3. Once all the information is gathered, the social worker will write the Prospective Adopters' Report for presentation to the Adoption Panel, which meets once a month. You will see the report (except the written references) once it has been written. If there are any points where you disagree with the social worker's assessment, your comments will be recorded on the report. You will be asked for your comments and if you agree with the report you will be asked to sign it.
The Adoption Panel
The Adoption Panel is a group of people with considerable experience of adoption and childcare. The composition of the panel is regulated by the Adoption Agency Regulations and has four independent members.
The panel members will have questions about the assessment report, which they will put to your social worker and yourself, and after the discussion they will arrive at a recommendation, which goes to the agency decision maker, who makes the final decision regarding whether or not you are approved as an adoptive parent. The decision maker is a senior officer at the council.
Once you have been approved as an adoptive family, your adoption social worker will help you find a child/children who is/are a suitable match for you.
Your details will be shared with the West London Adoption Consortium boroughs (Ealing, Hounslow, Hillingdon, Harrow, the City of Westminster and the Royal Borough of Kensington and Chelsea) to help us find the best match of child for you.

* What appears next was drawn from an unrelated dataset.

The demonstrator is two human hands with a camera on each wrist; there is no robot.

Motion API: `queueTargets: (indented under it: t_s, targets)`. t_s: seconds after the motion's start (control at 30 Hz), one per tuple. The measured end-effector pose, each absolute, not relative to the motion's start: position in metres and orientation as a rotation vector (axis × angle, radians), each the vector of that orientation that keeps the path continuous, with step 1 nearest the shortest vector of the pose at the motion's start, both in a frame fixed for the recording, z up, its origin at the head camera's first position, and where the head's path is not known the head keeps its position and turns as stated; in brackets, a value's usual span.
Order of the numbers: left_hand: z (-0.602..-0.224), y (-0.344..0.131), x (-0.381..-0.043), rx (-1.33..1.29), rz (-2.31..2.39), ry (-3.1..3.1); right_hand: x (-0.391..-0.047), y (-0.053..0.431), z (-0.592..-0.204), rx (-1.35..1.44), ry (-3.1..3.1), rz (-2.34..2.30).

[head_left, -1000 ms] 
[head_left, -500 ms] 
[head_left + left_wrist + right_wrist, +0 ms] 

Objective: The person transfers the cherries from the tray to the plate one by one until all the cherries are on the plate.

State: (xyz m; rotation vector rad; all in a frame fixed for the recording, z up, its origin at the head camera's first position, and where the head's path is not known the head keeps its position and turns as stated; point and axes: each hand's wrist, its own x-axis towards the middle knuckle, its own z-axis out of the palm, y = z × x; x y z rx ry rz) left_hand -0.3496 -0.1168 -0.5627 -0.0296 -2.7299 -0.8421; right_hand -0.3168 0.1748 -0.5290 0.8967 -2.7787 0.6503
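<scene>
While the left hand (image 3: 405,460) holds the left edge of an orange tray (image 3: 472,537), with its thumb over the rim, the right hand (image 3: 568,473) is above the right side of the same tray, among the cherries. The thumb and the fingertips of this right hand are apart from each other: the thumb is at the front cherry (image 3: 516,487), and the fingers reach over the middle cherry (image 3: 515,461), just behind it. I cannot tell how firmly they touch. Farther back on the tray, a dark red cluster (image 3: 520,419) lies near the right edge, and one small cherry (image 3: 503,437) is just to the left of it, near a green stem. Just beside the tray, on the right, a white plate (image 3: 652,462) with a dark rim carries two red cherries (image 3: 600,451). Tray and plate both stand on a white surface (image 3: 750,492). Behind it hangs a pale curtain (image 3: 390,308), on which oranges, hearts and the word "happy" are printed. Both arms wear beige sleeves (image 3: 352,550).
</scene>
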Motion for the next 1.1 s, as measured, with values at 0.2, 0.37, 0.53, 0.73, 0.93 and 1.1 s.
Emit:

Your information will also be shared with the National Adoption Register, which is a register operating in England and Wales and has details of all available approved adopters and children waiting to be placed.
There is a detailed assessment and matching process prior to a child coming to live with you. Once a child is placed with you, you can apply for an adoption order after a minimum of ten weeks. You can wait longer than this before applying to the court, to give you and the child a chance to settle down together. You would need to talk this through with your adoption social worker, who will help you with your application.
An Adoption Order is the legal order granted to you by a court which gives you sole and irreversible responsibilities for your adopted child. Every effort is made to make this a friendly and welcoming process.
After the Adoption Order is granted, a social worker from the Adoption Support team will be allocated to provide on going support to your family.
What if you don't get approved to adopt?
If an agency is planning not to approve prospective adopters, the applicants can make representations to the agency asking them to review their determination. In England, as an alternative, applicants can request that an independent body (Independent Review Mechanism) undertake this review and make a recommendation to the agency.